Are the engines from any particular known OEM? Are they standardised in any way? If Champion pulls out of the market or drops models, do you suppose I will be able to get a Golden Lucky Singhua Brand (or whatever) low-oil cutout switch (or whatever) in 10 year's time? 

Thanks


----------



## arubalou (Feb 9, 2013)

i have one their small unit made for the tractor supply co, its a beefed up version (1400 watts) of their 1200 watt cont. i have always read that champion uses a clone of some honda motor but what i emailed champion they replied that their motor is designed and built by them. yes they are chinese but are usa designed and they have their own stringent qc. their cs is very good if you ever call them up. why dont you call or email champion with your question? i bet they would answer you.


----------



## gardner (Oct 21, 2014)

I emailed them about the model at Costco. They directed me to the documentation for model 41153.

http://www.championpowerequipment.com/pdf/manuals/41153/41153_manual-english.pdf

I am still curious about general quality experience. If they are in any sense Honda clones, is this likely to mean that I could use a Honda carburetor or something with it, somewhere down the road?

I'm coming from a world where my generator used the exact same Tecumseh engine as 1,001 other generators, snow blowers, tractors and 101 other things that used sparkplugs, filters, switches, gaskets, etc that were all 100% interchangeable.

Thanks


----------



## arubalou (Feb 9, 2013)

i have not really read anything bad about their performance or customer service. the champion i have is a "backup" to my briggs 30470 and has only been run as a test. it started right away and ran very smoothly. 

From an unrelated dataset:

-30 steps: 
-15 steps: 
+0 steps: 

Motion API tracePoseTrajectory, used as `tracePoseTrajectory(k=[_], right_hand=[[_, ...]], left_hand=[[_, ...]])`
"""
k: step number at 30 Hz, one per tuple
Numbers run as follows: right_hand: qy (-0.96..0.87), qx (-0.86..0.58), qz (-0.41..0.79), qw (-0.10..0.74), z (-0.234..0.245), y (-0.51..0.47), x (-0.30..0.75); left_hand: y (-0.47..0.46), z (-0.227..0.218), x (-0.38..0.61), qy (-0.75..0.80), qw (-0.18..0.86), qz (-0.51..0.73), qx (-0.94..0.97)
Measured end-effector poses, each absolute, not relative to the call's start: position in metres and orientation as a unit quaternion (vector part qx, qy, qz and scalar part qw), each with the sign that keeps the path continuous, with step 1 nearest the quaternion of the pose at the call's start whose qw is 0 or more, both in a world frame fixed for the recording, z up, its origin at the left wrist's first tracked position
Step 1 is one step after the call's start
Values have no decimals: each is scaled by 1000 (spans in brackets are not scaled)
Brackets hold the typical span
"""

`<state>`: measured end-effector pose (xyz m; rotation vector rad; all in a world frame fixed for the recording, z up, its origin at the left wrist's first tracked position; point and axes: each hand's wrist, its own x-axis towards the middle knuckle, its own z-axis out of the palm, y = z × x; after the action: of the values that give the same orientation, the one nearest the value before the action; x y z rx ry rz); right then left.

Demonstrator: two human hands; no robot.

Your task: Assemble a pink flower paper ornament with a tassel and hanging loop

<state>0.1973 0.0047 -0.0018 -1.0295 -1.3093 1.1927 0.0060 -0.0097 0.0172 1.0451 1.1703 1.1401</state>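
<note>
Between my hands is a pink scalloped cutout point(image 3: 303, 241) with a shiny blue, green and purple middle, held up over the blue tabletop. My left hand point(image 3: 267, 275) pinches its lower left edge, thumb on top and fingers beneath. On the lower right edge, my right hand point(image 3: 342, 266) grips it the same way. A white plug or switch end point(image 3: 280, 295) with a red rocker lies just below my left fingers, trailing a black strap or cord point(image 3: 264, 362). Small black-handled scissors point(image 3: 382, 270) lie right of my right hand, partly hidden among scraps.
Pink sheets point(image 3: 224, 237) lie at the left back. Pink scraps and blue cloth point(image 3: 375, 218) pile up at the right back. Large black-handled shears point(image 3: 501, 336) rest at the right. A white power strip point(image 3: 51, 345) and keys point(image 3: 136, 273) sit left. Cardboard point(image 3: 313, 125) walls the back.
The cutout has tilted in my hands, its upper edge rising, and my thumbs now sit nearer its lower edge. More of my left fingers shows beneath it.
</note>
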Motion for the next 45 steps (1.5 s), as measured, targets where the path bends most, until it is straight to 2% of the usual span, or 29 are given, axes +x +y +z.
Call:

its interesting to note that the gen u are interested in has less power than the one they directed you to. try giving them a call 1-877-338-0999


----------



## gardner (Oct 21, 2014)

arubalou said:


> the gen u are interested in has less power than the one they directed you to


No, I don't think so. The one advertised by Costco is 5,500 watts and this is also the rating of the model 41153 they sent me to. This model is not otherwise visible on the Champion web site, and the manual looks a little different than the ones for their core models. I believe it is the one alright.


----------



## arubalou (Feb 9, 2013)

u r right about the wattage, sorry bout that!


----------



## Tboney (Sep 9, 2020)

I don't have personal knowledge about the larger units but I have two Champion 3400 inverters that have been outstanding. I even use one of them to power practically every 120 volt circuit in my home during power outages. I have contacted Champion with questions and always received a prompt answer. However, I was told that since Hurricane Laura hit south Louisiana they have been swamped with calls and emails and are slower to respond than normal. I think Champion has been in business since 2003 so they're not exactly a newcomer.


----------



## RASelkirk (Sep 18, 2020)

Interesting thread. They have a 14kW HSB that I'm looking at, by the spec's it is quieter, uses considerably less fuel, and is much cheaper than others in it's range. I assume that 2003 date is for portables, would you know how long they've been doing HSBs?

Russ


----------



## iowagold (Jan 22, 2020)

hsb?


----------



## RASelkirk (Sep 18, 2020)

iowagold said:


> hsb?


Sorry, *H*ome *S*tand *B*y. I've been reading too many PDFs!

Russ


----------



## iowagold (Jan 22, 2020)

ok


----------



## Tboney (Sep 9, 2020)

RASelkirk said:


> Interesting thread. They have a 14kW HSB that I'm looking at, by the spec's it is quieter, uses considerably less fuel, and is much cheaper than others in it's range. I assume that 2003 date is for portables, would you know how long they've been doing HSBs?
> 
> Russ


Sorry, I do not know.


----------